Most GOP senators opposed the bill. They prefer to keep the 2014 election campaign focused on the problems with Obamacare and have argued against approving another extension of the unemployment aid, which expired last month.
They say such aid discourages workers from finding new jobs and said they would only support the measure if the $6 billion cost of the proposed three-month extension were offset by budget cuts elsewhere.
“I’m a little surprised at the fervor with which the majority is dedicated to reviving the expired emergency unemployment benefits after they ignored the issue all of last year,” said Sen. Mitch McConnell (R-Ky.), the minority leader.
McConnell offered an amendment Tuesday that would have provided an extension of the unemployment insurance benefits in return for a one-year suspension of the healthcare law’s requirement that all individuals carry health insurance. It was rejected by Democrats.
“We’re now in the sixth year of the Obama administration,” McConnell said. “We all know the stock market’s been doing great. So the richest among us are doing just fine. But what about the poor? What about working-class folks? ... Well, record numbers of them are having a terrible time.”
Outside conservative groups, including the Club for Growth and Heritage Action, urged opposition and warned senators that votes would be noted in the groups’ annual score cards. Heritage explained in a note to senators that unemployment benefits were not a “free lunch.”
Still, in states like economically hard-hit Nevada, Republican Sen. Dean Heller — a key sponsor of the bill — found the measure too politically difficult to oppose. Other GOP senators voting to advance the measure included Kelly Ayotte of New Hampshire, Dan Coats of Indiana, Susan Collins of Maine, Lisa Murkowski of Alaska and Rob Portman of Ohio.

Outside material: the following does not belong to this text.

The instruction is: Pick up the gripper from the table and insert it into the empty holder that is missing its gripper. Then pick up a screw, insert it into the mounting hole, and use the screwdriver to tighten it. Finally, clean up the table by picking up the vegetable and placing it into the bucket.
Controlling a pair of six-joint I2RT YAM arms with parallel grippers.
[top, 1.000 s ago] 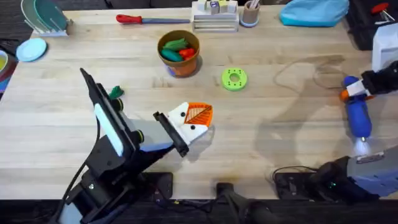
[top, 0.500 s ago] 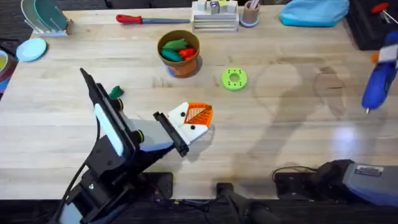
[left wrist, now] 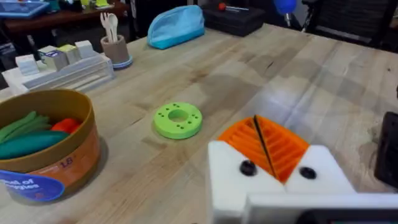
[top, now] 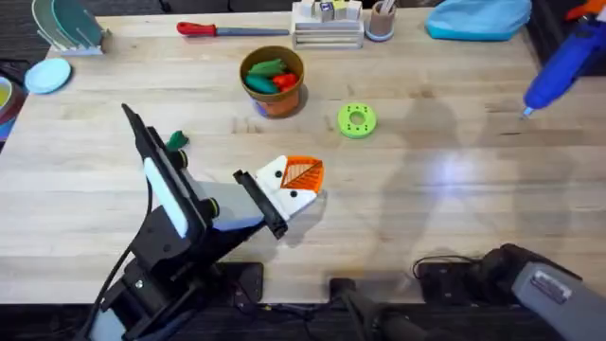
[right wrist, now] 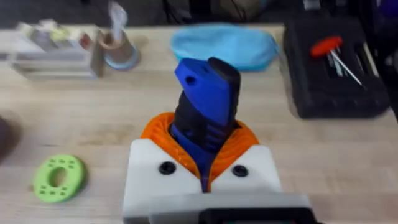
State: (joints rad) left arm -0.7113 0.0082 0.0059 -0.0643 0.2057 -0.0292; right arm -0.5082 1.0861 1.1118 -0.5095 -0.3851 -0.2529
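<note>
The blue screwdriver (top: 557,64) hangs tilted above the table's far right, its bit pointing down. In the right wrist view my right gripper (right wrist: 205,140) is shut on the screwdriver (right wrist: 208,102), orange pads on both sides of it. My left gripper (top: 301,176) rests low over the table's middle, shut, its orange pads (left wrist: 283,149) pressed together with nothing between them. The dark green vegetable (top: 176,141) lies on the table to the left of that arm. The orange-brown bucket (top: 274,93) stands at the back centre, holding green and red toy vegetables. The loose gripper part, the empty holder and the screw are out of view.
A green ring disc (top: 356,120) lies right of the bucket. A red-handled tool (top: 218,29), a white rack (top: 327,26), a tan cup (top: 382,19) and a blue pouch (top: 478,17) line the back edge. A black case (right wrist: 333,74) sits far right.
My right gripper has lifted the screwdriver from the right side of the table and carried it up toward the far right corner. The left arm has not moved.
</note>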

Federal unemployment insurance coverage expired on Dec. 28, leaving 1.3 million long-term jobless Americans without the emergency income stream. The federal benefits, which kick in after workers exhaust an initial 26 weeks of insurance provided by most states, have regularly been renewed by Congress amid economic downturns, and have been extended nearly a dozen times since 2008, according to a Congressional Research Service report.